-- INPUT DATA --
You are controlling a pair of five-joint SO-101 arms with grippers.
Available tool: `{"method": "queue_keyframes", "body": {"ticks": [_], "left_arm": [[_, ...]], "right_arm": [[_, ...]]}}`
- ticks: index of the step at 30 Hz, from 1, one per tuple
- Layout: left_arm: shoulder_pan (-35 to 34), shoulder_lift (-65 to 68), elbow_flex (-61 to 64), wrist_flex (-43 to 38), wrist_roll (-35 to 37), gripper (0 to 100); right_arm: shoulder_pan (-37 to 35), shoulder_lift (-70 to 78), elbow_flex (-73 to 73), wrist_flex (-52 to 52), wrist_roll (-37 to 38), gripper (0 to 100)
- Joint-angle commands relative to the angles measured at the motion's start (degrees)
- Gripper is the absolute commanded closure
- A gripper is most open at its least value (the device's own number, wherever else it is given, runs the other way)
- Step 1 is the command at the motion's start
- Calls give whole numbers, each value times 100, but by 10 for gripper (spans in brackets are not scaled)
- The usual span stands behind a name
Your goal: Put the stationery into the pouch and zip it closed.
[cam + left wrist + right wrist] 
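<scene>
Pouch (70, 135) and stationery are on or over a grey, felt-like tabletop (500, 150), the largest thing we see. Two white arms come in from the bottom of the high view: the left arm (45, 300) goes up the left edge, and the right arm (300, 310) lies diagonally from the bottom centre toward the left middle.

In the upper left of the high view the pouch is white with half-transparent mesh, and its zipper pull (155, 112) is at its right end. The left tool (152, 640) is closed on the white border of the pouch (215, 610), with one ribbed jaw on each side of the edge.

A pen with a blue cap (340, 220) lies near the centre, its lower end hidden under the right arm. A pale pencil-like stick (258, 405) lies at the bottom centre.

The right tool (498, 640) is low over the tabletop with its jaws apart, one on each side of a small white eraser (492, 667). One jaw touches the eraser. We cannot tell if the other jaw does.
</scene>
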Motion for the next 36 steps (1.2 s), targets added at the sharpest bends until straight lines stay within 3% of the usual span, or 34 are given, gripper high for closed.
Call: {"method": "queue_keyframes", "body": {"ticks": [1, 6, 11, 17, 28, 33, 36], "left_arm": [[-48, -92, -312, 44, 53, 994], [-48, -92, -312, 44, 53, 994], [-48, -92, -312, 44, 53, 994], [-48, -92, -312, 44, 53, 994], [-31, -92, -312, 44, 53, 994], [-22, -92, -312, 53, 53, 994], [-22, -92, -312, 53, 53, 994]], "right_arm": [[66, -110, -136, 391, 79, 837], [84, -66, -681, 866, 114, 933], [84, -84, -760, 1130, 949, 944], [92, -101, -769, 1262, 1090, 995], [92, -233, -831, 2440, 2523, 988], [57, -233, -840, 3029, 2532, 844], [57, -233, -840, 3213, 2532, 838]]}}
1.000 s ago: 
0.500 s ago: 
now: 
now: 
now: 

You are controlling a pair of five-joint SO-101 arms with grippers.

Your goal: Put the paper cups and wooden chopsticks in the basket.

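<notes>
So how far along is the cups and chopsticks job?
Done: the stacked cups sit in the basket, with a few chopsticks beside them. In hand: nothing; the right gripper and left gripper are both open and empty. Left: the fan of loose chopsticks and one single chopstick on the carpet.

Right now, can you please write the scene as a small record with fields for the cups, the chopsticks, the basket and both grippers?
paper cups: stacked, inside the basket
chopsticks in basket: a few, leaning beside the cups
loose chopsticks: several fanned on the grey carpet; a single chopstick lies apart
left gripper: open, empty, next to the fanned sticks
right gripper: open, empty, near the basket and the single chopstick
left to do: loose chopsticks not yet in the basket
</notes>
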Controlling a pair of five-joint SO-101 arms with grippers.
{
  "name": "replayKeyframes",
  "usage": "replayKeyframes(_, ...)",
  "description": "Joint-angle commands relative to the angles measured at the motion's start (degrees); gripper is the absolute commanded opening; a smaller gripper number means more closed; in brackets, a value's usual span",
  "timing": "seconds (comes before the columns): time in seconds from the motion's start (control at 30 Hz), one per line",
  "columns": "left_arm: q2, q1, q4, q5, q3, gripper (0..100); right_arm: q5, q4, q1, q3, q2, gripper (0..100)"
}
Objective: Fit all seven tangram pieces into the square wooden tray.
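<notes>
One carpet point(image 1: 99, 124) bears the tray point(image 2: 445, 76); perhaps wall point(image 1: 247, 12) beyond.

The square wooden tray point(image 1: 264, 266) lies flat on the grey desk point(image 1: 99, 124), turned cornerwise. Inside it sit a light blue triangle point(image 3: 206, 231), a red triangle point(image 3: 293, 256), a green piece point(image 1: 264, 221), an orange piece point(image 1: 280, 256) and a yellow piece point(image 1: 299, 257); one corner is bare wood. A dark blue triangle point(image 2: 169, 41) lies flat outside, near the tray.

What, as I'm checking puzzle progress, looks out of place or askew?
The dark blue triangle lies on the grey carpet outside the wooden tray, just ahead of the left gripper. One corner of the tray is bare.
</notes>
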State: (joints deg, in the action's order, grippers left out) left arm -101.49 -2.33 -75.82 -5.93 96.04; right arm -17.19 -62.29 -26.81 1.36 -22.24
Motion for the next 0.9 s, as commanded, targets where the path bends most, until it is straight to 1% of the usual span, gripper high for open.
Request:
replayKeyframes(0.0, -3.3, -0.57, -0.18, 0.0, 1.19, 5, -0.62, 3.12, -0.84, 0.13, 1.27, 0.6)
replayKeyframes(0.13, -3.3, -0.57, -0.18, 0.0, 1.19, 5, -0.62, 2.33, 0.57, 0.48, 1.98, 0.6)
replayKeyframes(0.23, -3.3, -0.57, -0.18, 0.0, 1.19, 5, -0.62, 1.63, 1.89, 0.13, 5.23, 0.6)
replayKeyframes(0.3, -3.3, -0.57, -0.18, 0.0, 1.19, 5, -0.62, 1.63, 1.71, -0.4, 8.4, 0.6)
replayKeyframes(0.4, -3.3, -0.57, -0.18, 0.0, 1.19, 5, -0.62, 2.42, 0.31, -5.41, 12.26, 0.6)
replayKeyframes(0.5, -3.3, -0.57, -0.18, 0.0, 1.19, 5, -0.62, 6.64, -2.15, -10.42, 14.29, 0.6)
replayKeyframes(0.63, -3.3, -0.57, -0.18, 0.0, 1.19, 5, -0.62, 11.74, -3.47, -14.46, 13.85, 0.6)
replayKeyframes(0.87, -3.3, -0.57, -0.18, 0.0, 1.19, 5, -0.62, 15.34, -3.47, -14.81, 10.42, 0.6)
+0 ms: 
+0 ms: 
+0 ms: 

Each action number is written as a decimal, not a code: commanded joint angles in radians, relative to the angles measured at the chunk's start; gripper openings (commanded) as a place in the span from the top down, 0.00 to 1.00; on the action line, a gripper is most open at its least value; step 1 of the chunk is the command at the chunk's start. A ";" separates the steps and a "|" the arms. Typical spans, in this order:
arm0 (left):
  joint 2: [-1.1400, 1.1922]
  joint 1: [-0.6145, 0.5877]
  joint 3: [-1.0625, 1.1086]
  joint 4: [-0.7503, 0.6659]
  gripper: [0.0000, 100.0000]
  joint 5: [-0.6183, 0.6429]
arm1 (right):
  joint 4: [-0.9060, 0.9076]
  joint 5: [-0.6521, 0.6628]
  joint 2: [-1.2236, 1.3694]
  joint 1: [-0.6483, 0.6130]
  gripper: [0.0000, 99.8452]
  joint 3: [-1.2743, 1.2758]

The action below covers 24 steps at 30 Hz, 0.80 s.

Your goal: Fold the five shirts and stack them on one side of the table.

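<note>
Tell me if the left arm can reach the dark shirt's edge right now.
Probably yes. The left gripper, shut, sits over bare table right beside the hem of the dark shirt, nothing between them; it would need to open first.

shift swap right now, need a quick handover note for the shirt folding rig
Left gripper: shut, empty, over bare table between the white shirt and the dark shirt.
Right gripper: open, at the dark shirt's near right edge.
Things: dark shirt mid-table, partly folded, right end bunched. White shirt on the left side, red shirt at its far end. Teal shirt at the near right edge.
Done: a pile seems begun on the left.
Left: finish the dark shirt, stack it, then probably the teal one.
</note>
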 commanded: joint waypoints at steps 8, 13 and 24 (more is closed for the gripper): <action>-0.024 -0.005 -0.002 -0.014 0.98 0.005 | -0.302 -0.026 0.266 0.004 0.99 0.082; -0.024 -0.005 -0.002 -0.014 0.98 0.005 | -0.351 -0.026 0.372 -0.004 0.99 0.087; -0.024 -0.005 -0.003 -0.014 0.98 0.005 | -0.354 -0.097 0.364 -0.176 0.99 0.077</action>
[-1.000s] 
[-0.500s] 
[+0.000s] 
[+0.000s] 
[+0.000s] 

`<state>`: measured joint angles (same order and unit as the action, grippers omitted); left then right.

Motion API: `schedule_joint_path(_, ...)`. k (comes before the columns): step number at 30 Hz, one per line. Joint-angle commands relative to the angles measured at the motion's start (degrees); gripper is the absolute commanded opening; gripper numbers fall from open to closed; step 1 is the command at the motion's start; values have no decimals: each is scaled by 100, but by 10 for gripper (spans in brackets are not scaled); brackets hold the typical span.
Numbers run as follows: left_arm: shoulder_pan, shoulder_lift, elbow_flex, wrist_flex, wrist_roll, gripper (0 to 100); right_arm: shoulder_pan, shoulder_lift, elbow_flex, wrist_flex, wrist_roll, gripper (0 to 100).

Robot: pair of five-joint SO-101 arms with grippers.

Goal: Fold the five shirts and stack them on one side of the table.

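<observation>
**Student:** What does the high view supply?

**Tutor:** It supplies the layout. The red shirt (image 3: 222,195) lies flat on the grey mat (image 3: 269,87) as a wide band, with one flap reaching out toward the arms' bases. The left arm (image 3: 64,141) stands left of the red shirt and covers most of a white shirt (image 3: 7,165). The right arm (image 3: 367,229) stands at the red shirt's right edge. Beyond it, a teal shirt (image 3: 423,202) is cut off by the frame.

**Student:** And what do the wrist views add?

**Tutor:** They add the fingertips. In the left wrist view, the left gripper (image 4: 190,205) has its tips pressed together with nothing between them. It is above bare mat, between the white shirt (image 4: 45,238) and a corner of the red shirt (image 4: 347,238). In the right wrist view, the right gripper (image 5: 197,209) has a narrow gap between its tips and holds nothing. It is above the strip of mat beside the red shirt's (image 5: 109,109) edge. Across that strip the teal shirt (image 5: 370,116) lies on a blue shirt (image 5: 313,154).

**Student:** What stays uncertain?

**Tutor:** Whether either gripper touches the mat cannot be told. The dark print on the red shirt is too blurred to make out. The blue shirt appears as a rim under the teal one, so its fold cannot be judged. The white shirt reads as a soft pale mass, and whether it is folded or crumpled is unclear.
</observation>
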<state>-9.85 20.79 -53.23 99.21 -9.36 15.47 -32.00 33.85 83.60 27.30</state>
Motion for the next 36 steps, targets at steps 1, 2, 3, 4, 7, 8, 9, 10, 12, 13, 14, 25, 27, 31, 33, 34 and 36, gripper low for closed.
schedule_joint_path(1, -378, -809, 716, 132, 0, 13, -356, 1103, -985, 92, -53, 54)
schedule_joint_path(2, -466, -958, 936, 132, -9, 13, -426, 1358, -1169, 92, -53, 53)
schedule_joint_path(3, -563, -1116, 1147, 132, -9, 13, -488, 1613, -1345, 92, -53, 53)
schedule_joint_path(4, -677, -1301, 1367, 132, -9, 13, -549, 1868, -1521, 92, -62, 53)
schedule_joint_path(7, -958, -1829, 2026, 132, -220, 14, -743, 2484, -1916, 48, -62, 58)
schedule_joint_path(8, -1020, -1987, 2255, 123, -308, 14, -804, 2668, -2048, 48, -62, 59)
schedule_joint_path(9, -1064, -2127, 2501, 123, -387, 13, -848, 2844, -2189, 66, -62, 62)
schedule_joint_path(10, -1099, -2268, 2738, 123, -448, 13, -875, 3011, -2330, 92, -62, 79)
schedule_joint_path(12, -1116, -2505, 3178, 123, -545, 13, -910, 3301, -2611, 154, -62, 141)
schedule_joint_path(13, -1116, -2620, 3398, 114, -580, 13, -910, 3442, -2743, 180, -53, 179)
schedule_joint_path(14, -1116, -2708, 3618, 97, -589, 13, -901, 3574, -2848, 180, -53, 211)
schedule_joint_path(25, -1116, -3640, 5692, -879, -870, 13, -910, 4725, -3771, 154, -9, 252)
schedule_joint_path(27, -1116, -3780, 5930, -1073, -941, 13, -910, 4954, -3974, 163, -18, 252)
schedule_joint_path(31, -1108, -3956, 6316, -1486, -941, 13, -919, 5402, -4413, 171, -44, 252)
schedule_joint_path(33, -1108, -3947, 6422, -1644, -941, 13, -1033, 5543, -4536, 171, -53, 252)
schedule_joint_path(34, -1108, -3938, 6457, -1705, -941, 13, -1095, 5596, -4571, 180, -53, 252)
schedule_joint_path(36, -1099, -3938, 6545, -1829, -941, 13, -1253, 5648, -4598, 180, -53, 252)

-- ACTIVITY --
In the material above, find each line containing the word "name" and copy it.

-- RESULT FOR THIS EXERCISE --
- The usual span stands behind a name
  "name": "replayKeyframes",

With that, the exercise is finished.